A dance company with big ambition needs to pace itself or it may pull a hamstring. For Viver Brasil, the warm-up period has been 12 years and counting -- a long time to be stretching at the bar.
So it's understandable that the L.A.-based Afro-Brazilian troupe has been itching to break free of the regional dance label and launch itself on the national scene. With fundraising engines blazing, the group is looking to at least double its budget and broaden its artistic range over the next few years.
But climbing the evolutionary ladder in the dance world can be a difficult maneuver, one that requires flexibility, stamina and the acceptance that you might end up falling flat on your face.
"It's not going to be easy," said Linda Yudin, the company's artistic director. "But I still think that the next few years look promising to us, and we have not let the recession stop us. I tell our board of directors that we're thinking really big right now."
Viver Brasil's leaders know that the company's hyper-specific genre of dance isn't always an easy sell. The group specializes in a hybrid style of movement derived from the Salvador, Bahia, area of Brazil that mixes Candomblé tradition (derived mostly from Yoruba folklore) and modern dance. The narrative numbers are accompanied by high-decibel percussion music that makes for an intense and sometimes contextually demanding evening of entertainment.
Over the years, the company has developed a loyal following in L.A., playing to near-capacity crowds for several consecutive summers at the Ford Amphitheatre. This Friday marks the company's seventh visit to the Ford. Audiences will get a taste of the Viver Brasil to come: technologically savvy, accessible and more high-energy than ever.
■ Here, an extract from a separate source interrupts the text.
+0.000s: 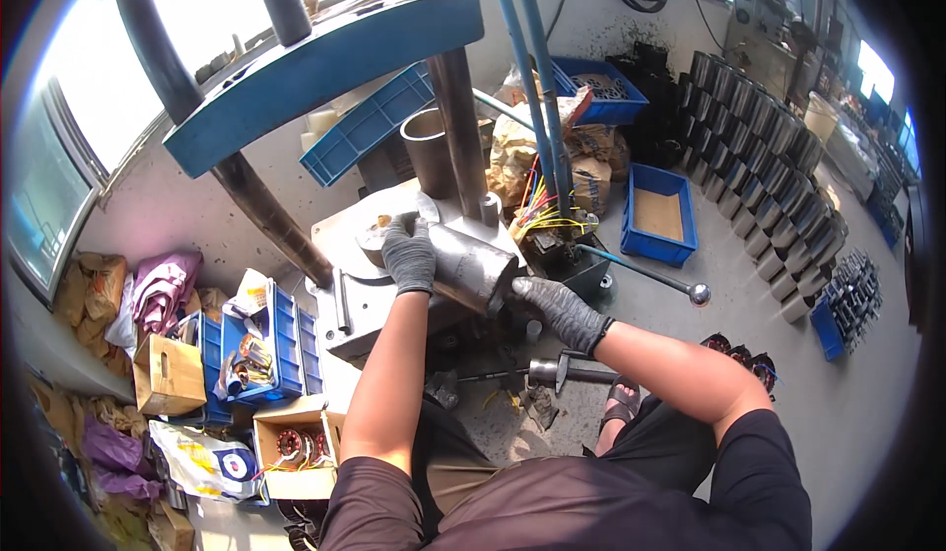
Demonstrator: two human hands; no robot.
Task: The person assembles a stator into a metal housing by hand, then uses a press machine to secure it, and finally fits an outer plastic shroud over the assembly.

The company is working for the first time with video artists to add a high-tech element to its concerts, with colorful digital images evocative of Brazil and projected text to help audiences understand the mythological stories being told. (The approximately 80-minute concert features both new and previously produced work.) Among the company's other recent accomplishments are landing its first foreign engagement (in Guadalajara, Mexico) and a new collaboration with the Hollywood Bowl, where Viver Brasil will perform onstage in September.
But like so many other arts groups, Viver Brasil also has had to scale back significantly in recent years. Its roster at the Ford this week will include seven dancers, down from a high of 22 in 2003. ("It's a financial decision to keep the company more manageable," Yudin said.) Currently, the company produces only one or two full-evening performances a year, with the rest of the season filled with guest appearances and educational programs.
Running Viver Brasil on a budget of less than $200,000 a year is particularly taxing since the company insists on artistic authenticity, importing talent from Bahia and sending its own dancers there for training. During one recent season, a visa mix-up forced the company to launch an emergency 48-hour fundraising drive to expedite the processing of one of its Brazilian teachers.
Adding to the challenges is what the company believes is a reluctance of many smaller L.A. theatrical venues to welcome dance companies. "I want theaters to look at us not as alternative programming but on equal footing with other art forms," Yudin said.
As Viver Brasil struggles to evolve, its dance style is also changing gradually. The group started in 1997 as a strictly folk dance company but has steadily added more mainstream ballet and contemporary choreography to its programs. The company works regularly with choreographer Rosangela Silvestre, whose technique fuses traditional and modern to an even greater degree.
The company's newest numbers are athletic and physically draining pieces thanks to the balletic leaps and jumps the dancers are required to perform. "It's exhausting," said Shelby Williams, who has danced with the company for four years. "But I wouldn't say that I'm tired after performing. Actually, I'm glad because I know I won't have to do any more jumping for the rest of the day."
The decision to include more mainstream dance moves could allow Viver Brasil to appeal to a wider audience. But as it broadens its artistic scope, the company also wants to maintain its roots in Candomblé and Bahian culture, which has given it a distinct identity. Luiz Badaró, the company's co-artistic director and married to Yudin, said that the authenticity of the choreography and music "is still what drives the company."
Badaró was born in Salvador, Bahia, on the northeastern coast of Brazil, and he choreographed the final number of Friday's performance -- a tribute to the Carnaval tradition in Brazil. Most of the company's other members are American born: Yudin is Jewish and from Illinois. Her graduate studies in dance and ethnology at UCLA led her to travel to Brazil during the '80s, and she has since absorbed the culture and learned to speak fluent Portuguese.
Viver Brasil's leaders realize that they will be competing with larger dance companies on the national scene. New York-based Dance Brazil is perhaps the best-known U.S. company that specializes in dance from the Bahia region and has been operating for more than 30 years. The question remains whether there is enough demand from venues around the country for this style of dance.
"We're a small-budget company, and we're working hard to prove that we can handle the demands of growth," Yudin said. "We want to add more dancers onstage and bring in more artists from Bahia. That would be a challenge, but it's the kind of challenge that we welcome."